While Tully Stroud, an experienced drone enthusiast and PCA/viticulturist for the Monterey, Calif.-based vineyard company Monterey Pacific, Inc., finds the FAA’s exemption of the Yamaha RMAX notable; he is more curious about what’s next.

“It will be interesting to see what regulations the FAA puts forward later this year regarding small UAS under 55 pounds,” said Stroud.

Currently, to fly a commercial UAS requires obtaining an exemption under Section 333 of the FAA Modernization and Reform Act of 2012, which grants the Secretary of Transportation the authority to determine whether an airworthiness certificate is required for a UAS to operate safely in the National Airspace System (NAS).

“There exist several possibilities to build a vehicle with similar performance to the RMAX for a fraction of the cost, if you can get the Section 333 exemption,” Stroud explained.
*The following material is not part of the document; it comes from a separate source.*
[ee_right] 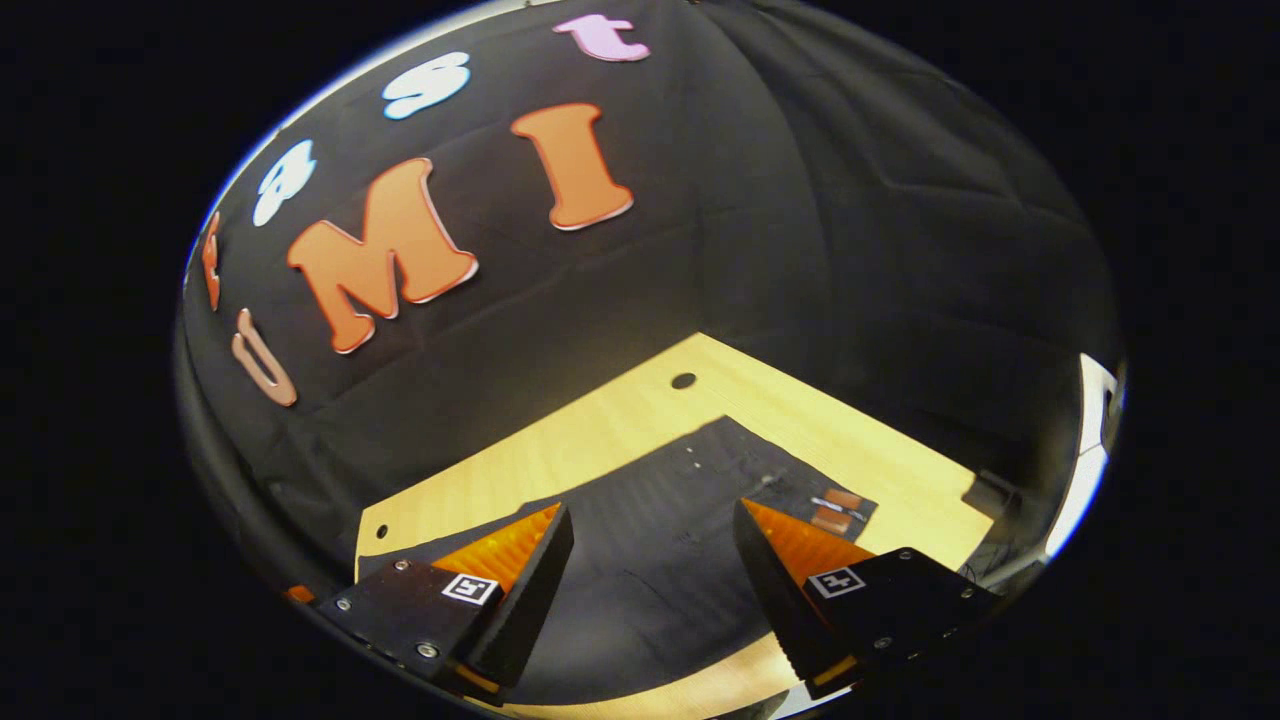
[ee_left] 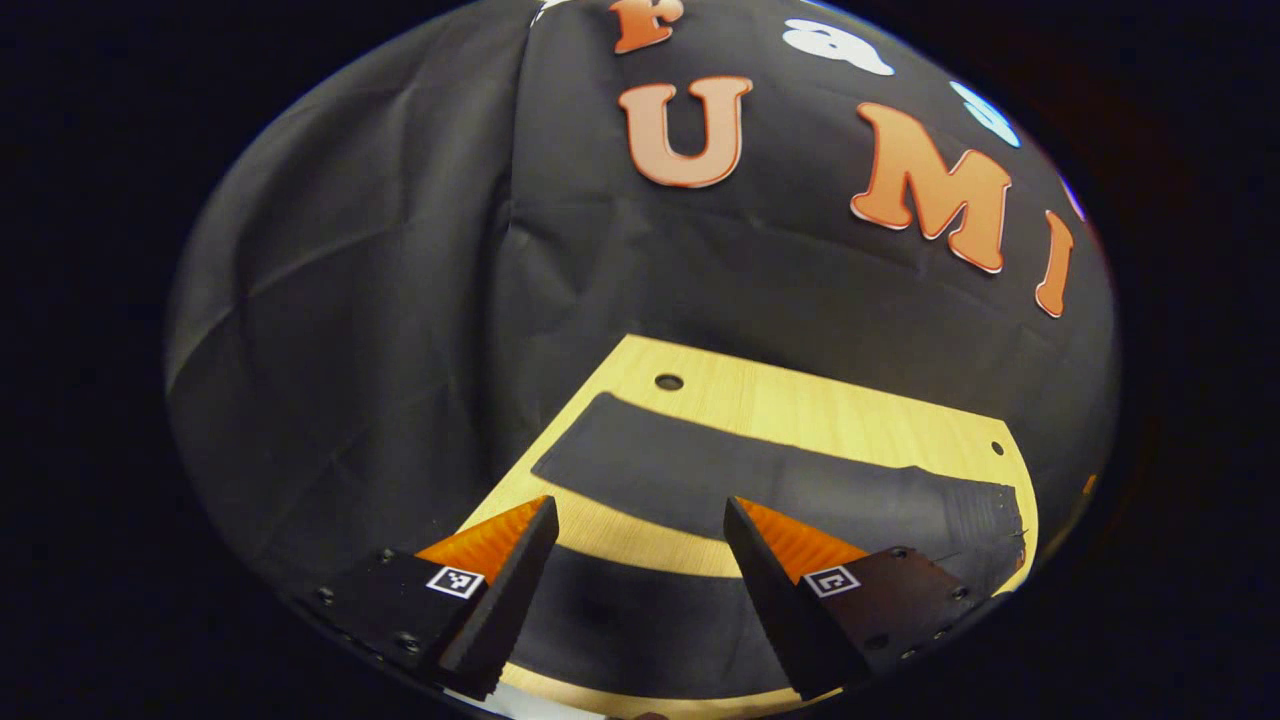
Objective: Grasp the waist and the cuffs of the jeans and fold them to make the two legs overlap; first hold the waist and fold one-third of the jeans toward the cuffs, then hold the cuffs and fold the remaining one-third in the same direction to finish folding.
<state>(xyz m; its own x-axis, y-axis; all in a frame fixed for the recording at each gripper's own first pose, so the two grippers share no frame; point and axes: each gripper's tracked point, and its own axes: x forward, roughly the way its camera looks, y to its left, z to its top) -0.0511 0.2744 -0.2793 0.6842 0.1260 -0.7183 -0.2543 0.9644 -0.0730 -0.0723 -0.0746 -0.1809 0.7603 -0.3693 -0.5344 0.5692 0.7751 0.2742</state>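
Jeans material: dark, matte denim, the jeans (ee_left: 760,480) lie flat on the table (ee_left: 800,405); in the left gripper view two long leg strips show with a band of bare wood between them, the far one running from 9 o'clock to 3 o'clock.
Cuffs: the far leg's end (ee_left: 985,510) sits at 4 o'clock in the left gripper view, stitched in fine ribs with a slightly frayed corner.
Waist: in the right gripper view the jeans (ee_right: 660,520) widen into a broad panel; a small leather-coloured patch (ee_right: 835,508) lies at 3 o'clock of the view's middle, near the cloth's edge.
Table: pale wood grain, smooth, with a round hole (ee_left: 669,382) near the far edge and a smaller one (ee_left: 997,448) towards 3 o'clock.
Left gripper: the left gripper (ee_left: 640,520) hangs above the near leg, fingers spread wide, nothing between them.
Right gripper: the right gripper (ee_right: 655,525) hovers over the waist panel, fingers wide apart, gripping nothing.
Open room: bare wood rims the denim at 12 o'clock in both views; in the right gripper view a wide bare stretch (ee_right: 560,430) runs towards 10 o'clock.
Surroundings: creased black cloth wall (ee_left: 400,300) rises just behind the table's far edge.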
Adding to the cost of the RMAX, says Stroud, is the current restriction of having a licensed pilot fly it. If and when the FAA grants approval for operations by non-pilots, as well as for semi-autonomous flights, he believes that usage of drones of all kinds would increase significantly.

As to the actual published cost of the RMAX in the U.S., the Yamaha’s website states: “No pricing has been established for the U.S. at this time.” On the FAQ page of its Australian website, Yamaha notes that the RMAX cannot be purchased outright, but rather acquired solely through a “fully maintained rental arrangement.”

“Overall, the biggest benefit that I can see from the approval of the RMAX is that there is now an unmanned vehicle that is legally available off the shelf for agriculture use,” Stroud said.

“I believe that when the FAA publishes the rules on small UAS, you will see a multitude of different options that can rival the performance of the RMAX, but at a small fraction of the cost,” he continued. “The real wild card in the mix will be to see who can commercialize a rugged, reliable and safe flight controller that can be used in a civil aviation setting.”

Rules and Regs

While the Yamaha RMAX was granted the FAA exemption, certain restrictions and requirements apply. Licensed pilots must maintain a line of sight with the RMAX, and cannot fly at an altitude above 400 feet. Additionally, operations must be conducted over private or controlled-access property, and cannot take place within five nautical miles of an airport.

Additionally, the FAA’s approval of the RMAX for flight was just that: The exemption was granted to the Yamaha RMAX only. Other UASs would require individual approval.